Kosmologen blijven dan ook zoeken naar betere verklaringsmodellen, zonder evenwel het kind met het badwater weg te gooien: de notie van een evoluerend heelal ontstaan vanuit een beginpunt (Oerknal of ‘singulariteit’) is sinds het succes van COBE en de verdere bevestigingen van zijn fijnmazigere opvolgers immers incontournable.
Zoals altijd kunnen we voor het gekste idee bij de kwantumfysici terecht: ons heelal bevindt zich in een onoverzichtelijk multiversum waarin op elk ogenblik een stortvloed aan nieuwe heelallen gecreëerd wordt. Ondanks zijn diameter van 46 miljard lichtjaar, zijn 2000 miljard sterrenstelsels en zijn 1-met-24-nullen sterren is ons heelal minder dan een voetnoot in dit duizelingwekkende en losgeslagen multiversum.

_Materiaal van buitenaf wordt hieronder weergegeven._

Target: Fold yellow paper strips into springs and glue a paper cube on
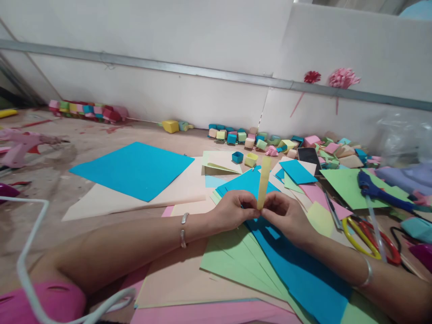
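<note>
Narrow yellow paper strip [264, 182]: upright above a large blue paper sheet [303, 270]. Your left hand [236, 209] and right hand [288, 218] meet at its lower end, each with thumb and fingers closed in a pinch on it. Light green paper sheets [232, 261] lie beside the blue. Beyond your hands: small open blue paper box [237, 157], near a yellow one [250, 159].

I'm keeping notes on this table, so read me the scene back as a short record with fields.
Held: yellow strip, roughly upright
Left hand: pinching its lower end
Right hand: pinching there too
Beneath hands: blue sheet, green sheets
Beyond: blue box, yellow box, both open
Far left: pink glue gun
Wall: red flower, pink flower
</note>
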### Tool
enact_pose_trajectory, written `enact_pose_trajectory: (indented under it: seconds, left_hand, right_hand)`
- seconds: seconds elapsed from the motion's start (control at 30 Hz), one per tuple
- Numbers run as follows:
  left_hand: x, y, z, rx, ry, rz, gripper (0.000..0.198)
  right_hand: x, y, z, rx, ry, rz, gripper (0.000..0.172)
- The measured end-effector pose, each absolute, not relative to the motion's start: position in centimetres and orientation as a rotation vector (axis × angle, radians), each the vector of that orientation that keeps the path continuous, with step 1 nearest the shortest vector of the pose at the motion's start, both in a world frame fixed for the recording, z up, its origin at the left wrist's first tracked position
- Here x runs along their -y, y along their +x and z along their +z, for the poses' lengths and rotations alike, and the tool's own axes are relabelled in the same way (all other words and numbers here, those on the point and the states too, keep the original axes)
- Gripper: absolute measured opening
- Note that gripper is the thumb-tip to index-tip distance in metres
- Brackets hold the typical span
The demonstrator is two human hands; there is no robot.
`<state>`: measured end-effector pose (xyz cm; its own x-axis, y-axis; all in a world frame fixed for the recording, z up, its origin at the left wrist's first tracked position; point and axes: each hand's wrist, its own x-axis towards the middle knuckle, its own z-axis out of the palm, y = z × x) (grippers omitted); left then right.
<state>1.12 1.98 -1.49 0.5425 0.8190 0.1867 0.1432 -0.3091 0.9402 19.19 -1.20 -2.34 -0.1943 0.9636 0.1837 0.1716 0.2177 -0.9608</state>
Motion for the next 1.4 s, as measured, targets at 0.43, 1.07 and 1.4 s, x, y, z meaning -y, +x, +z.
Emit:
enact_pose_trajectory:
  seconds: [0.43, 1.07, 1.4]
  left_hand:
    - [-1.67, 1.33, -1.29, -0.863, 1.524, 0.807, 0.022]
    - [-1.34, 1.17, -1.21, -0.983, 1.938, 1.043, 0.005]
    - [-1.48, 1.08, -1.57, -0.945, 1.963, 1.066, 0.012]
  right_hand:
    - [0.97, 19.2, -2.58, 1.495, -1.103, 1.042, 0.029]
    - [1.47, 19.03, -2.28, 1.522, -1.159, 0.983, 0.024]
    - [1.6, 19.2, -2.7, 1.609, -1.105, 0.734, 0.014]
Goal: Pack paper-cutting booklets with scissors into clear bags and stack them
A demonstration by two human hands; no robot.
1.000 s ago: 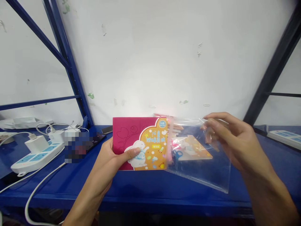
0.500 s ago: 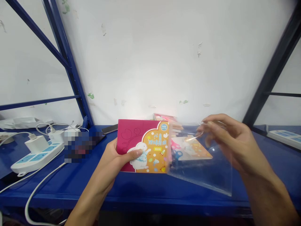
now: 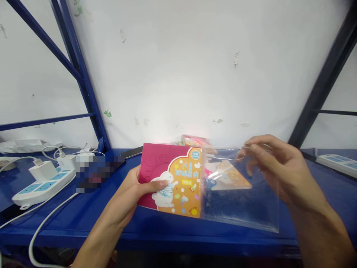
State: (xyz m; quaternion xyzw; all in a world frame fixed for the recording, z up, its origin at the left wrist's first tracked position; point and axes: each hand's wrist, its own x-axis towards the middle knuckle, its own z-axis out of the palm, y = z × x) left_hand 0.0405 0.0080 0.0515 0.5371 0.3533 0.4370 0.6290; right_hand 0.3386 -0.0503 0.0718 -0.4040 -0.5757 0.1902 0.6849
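Observation:
My left hand (image 3: 133, 193) grips a booklet (image 3: 182, 182), thumb on the front and fingers behind it. Its cover is magenta and orange, with a white rabbit in a striped top. Along its right edge the booklet meets a clear plastic bag (image 3: 245, 210); how far it reaches inside, I cannot tell. My right hand (image 3: 279, 167) pinches the bag's upper part between thumb and fingers. Through the clear film a similar orange booklet (image 3: 232, 176) shows lying on the table, with blue scissors (image 3: 211, 184) and something pink at its left.
A stack of booklets (image 3: 196, 140) lies behind the held one. On the left of the blue table (image 3: 156, 232) are a power strip (image 3: 46, 188) with chargers and cables, a blurred-out item and a dark phone (image 3: 131, 152). Another white strip (image 3: 338, 163) is at right.
The booklet has tilted, its right side dropping slightly and coming nearer. My right hand and the bag have shifted a little to the right, and the bag looks more stretched out.

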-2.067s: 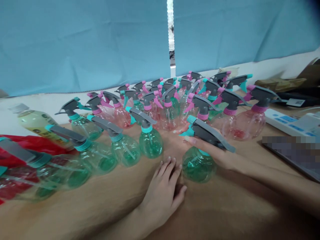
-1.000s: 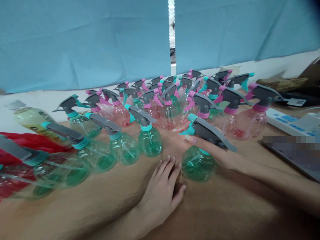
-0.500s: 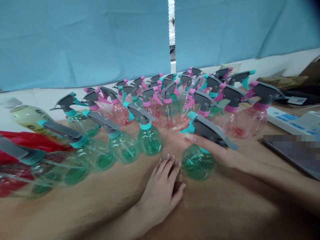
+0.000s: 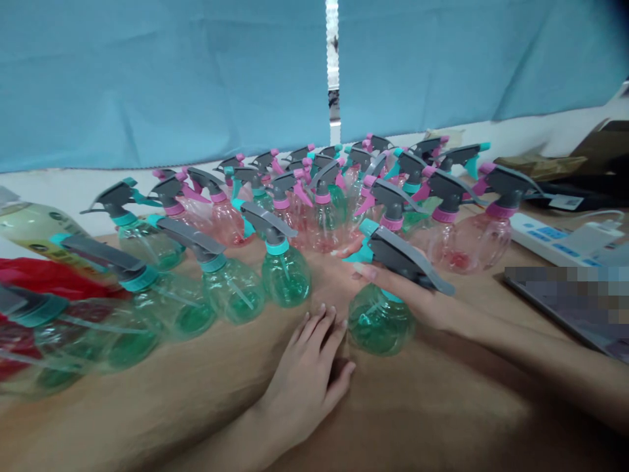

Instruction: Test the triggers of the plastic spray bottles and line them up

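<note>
My right hand (image 4: 388,278) is wrapped round the neck of a green spray bottle (image 4: 381,324), just below its grey and turquoise trigger head. The bottle stands upright on the table, and part of its collar is hidden by the fingers. Left of it, my left hand (image 4: 307,370) rests on the tabletop with fingers stretched out, holding nothing. Its fingertips are close to the held bottle's base. Another green spray bottle (image 4: 286,278) stands just beyond my left hand, and several more green ones line up to the left.
Several pink and green spray bottles (image 4: 327,223) crowd the back of the wooden table. A red plastic bag (image 4: 54,278) and a lying labelled bottle (image 4: 42,226) are at left. On the right are a phone (image 4: 555,308) and a white power strip (image 4: 545,239). Blue cloth (image 4: 171,78) hangs behind.
The whole scene has shifted slightly left in the view. My right hand keeps its hold on the green spray bottle, and my left hand stays flat on the table.
</note>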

Dan oogt de oplossing van Penrose soberder: het universum kent geen begin of eind, het is een soort altijddurend pulserend systeem waarin telkens weer een heelal dermate is blijven uitdijen dat alle materie verdampt is en er niets anders meer in aan te treffen valt dan zwarte gaten. Die smelten ten lange laatste samen tot één finaal zwart gat dat de singulariteit oplevert voor een volgende Oerknal met de daarbij horende vorming van een fonkelnieuw heelal. Dit nieuw heelal zal uiteindelijk hetzelfde lot beschoren zijn en aanleiding geven tot alweer een volgend heelal. De fase tussen twee opeenvolgende heelallen noemt hij een aeon. Dit cyclisch proces van aeons blijft volgens Penrose eindeloos doorgaan en heeft ook nooit een aanvangsmoment gekend.
Het is precies met dit Conformal Cyclic Cosmology (CCC) model in het achterhoofd dat Penrose en co. naar de onderstaande kaart van kosmische achtergrondstraling van het heelal kijken. Bepaalde kleine vlekjes hierin, die bij nader inzien concentrische cirkeltjes blijken te zijn, liggen ten grondslag aan de opwinding die hen momenteel te beurt valt.